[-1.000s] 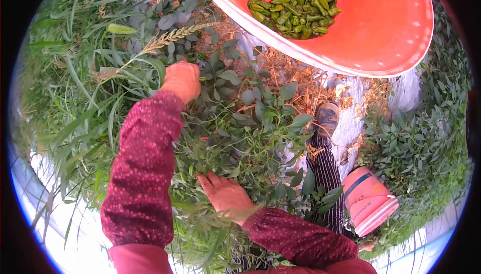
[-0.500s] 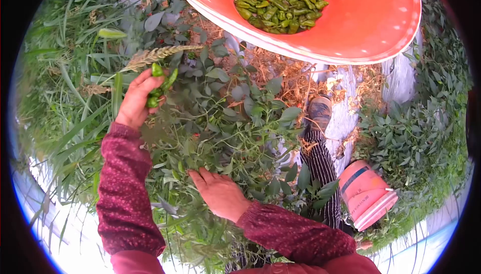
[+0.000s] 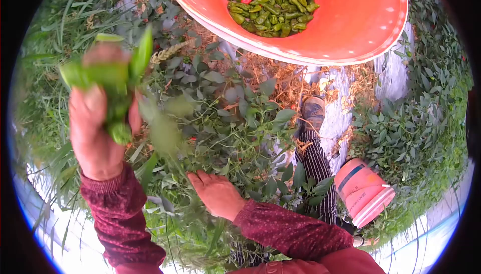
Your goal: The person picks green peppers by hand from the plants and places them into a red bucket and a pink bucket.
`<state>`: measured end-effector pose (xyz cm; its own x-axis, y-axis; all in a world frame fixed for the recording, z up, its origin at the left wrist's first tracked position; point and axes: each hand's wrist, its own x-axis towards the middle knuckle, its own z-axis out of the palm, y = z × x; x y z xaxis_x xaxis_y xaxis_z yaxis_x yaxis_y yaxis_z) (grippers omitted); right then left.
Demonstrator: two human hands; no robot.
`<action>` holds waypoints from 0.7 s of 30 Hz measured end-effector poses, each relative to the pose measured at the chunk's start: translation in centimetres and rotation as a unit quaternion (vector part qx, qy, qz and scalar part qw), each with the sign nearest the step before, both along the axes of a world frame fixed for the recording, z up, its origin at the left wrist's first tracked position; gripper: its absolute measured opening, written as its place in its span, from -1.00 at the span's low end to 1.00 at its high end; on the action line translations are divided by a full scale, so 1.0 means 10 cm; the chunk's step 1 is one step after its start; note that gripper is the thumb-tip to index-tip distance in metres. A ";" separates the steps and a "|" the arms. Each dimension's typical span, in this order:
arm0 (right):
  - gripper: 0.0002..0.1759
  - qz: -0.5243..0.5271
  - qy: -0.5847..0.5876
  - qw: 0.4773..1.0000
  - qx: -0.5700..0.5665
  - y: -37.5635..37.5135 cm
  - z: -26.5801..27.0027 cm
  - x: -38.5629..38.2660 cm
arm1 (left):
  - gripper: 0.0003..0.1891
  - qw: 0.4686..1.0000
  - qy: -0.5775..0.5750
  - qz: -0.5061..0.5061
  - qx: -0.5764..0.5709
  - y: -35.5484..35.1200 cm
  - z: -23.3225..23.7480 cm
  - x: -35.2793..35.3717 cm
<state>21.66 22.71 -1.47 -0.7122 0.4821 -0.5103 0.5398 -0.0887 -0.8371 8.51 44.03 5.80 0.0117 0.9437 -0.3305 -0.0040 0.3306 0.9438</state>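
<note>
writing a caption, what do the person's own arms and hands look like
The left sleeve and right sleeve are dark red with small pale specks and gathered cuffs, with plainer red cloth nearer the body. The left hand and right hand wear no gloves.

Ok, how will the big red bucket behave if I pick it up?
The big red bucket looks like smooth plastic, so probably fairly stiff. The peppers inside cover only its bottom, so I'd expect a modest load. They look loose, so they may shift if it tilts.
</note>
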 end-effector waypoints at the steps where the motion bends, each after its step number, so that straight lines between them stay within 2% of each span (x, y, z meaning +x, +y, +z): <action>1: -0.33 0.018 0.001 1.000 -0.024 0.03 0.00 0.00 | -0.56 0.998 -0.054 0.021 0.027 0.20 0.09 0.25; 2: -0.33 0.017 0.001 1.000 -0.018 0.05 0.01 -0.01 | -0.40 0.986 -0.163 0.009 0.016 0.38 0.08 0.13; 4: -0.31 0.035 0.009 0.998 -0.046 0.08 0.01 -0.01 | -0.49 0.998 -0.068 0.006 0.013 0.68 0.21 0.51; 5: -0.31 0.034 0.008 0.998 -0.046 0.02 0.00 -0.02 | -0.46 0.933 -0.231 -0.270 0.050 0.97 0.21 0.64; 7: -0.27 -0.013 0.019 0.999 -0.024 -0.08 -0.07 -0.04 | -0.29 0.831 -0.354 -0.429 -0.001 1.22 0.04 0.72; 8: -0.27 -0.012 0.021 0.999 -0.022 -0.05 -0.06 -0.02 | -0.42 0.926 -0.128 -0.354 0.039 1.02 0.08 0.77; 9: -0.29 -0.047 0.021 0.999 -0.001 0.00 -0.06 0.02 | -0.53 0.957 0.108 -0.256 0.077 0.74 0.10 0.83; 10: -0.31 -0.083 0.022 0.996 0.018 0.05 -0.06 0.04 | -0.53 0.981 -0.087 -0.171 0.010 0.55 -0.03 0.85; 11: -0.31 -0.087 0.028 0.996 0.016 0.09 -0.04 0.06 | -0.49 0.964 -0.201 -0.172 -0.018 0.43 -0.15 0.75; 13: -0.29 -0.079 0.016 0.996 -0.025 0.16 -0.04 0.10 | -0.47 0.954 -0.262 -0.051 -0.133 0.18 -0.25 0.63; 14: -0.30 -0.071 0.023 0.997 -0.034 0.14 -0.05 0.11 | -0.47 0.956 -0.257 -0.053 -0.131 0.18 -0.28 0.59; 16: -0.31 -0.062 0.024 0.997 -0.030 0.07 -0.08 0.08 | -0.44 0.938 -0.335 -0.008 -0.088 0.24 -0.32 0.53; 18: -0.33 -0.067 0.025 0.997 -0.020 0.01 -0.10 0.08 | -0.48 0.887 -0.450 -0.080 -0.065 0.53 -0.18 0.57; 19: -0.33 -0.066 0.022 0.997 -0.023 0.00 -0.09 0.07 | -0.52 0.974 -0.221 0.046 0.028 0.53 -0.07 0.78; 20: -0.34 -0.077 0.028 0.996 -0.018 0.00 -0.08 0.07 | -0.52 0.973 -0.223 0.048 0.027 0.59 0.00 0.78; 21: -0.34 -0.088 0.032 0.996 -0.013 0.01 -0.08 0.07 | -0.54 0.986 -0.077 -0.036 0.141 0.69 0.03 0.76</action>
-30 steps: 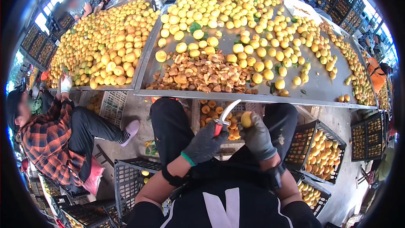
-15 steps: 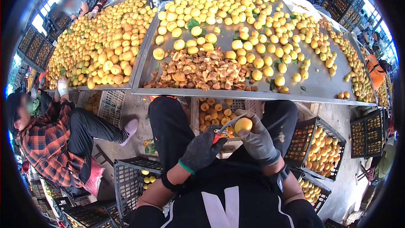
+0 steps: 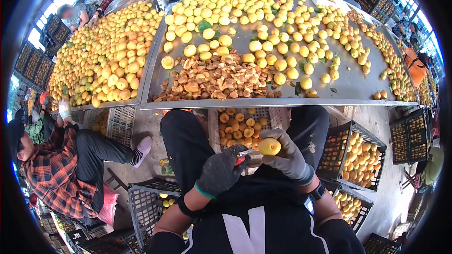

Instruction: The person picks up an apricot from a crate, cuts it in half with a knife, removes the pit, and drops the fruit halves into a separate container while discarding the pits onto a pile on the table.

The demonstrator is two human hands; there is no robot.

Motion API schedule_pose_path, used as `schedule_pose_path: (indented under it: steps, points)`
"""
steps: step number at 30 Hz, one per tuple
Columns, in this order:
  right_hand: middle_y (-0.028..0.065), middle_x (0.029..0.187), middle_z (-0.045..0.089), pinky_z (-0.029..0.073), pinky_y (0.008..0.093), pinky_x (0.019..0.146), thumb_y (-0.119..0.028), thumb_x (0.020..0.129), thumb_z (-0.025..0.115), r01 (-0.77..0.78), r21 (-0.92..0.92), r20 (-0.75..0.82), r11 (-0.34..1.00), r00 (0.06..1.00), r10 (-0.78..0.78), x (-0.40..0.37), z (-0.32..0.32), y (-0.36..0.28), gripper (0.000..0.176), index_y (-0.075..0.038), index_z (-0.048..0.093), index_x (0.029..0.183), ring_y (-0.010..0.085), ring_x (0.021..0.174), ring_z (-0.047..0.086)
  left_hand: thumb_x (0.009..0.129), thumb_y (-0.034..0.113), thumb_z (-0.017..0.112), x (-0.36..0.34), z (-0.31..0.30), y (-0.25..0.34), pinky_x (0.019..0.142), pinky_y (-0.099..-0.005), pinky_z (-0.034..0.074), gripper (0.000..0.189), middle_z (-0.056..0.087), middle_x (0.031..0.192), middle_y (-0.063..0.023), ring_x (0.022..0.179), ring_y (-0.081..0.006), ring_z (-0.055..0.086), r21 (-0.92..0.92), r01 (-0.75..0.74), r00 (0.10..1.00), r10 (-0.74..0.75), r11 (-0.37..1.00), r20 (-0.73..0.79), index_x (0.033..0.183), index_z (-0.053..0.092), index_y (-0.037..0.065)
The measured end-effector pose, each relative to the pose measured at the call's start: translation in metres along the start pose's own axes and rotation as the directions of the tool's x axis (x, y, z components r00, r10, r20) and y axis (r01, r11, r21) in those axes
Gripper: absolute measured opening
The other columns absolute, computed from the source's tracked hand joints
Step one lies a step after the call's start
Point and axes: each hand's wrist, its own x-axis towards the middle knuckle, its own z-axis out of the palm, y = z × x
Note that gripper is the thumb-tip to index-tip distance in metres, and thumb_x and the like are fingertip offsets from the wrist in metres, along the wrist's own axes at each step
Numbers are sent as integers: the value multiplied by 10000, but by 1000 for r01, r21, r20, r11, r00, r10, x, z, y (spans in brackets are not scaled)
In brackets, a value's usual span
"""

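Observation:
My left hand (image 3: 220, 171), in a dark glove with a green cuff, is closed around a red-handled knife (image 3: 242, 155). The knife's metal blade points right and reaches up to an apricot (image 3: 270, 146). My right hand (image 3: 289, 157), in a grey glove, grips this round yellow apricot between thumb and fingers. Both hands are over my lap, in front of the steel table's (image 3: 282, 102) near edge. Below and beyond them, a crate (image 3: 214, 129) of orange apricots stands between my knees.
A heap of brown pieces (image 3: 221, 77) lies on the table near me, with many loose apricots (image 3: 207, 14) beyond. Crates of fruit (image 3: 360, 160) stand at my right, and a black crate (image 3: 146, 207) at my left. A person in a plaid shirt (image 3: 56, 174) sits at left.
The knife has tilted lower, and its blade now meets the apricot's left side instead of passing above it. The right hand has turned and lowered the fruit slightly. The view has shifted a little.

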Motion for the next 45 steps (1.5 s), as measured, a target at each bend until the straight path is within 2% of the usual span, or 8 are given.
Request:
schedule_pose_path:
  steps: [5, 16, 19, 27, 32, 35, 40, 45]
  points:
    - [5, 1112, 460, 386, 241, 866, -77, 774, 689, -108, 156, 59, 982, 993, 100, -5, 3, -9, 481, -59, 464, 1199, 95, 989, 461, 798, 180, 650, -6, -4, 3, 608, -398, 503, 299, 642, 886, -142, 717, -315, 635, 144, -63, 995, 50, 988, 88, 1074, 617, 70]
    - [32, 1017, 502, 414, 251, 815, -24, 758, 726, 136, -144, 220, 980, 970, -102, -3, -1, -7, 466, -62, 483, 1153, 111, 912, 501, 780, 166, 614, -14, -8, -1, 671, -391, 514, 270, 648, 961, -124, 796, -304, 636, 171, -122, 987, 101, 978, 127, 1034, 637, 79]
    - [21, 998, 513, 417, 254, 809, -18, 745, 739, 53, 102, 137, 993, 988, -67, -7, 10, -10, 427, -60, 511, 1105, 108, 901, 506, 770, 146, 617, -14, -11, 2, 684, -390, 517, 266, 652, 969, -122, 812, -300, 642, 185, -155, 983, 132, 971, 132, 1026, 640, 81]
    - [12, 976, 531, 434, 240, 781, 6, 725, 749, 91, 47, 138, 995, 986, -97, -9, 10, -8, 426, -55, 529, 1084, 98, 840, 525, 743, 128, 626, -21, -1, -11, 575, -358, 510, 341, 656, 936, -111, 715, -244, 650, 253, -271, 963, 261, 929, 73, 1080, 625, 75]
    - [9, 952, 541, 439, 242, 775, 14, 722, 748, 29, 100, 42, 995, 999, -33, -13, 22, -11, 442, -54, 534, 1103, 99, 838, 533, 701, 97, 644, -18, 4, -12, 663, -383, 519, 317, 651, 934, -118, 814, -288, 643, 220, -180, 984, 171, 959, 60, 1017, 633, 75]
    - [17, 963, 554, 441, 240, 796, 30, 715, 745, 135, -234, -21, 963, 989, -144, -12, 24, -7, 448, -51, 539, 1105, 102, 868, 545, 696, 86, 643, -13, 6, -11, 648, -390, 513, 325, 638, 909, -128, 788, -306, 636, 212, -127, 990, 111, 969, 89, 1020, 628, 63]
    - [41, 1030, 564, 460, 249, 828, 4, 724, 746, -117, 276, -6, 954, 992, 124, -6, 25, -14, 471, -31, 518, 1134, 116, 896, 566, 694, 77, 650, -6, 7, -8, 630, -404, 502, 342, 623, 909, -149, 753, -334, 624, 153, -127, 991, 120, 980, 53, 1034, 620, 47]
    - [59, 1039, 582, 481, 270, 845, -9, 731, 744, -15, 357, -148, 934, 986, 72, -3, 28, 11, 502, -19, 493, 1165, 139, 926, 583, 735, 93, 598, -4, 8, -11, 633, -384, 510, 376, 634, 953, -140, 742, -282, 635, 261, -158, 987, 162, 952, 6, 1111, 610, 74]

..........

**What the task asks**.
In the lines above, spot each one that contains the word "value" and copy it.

**Answer for the task**.
Numbers are sent as integers: the value multiplied by 10000, but by 1000 for r01, r21, r20, r11, r00, r10, x, z, y (spans in brackets are not scaled)
In brackets, a value's usual span

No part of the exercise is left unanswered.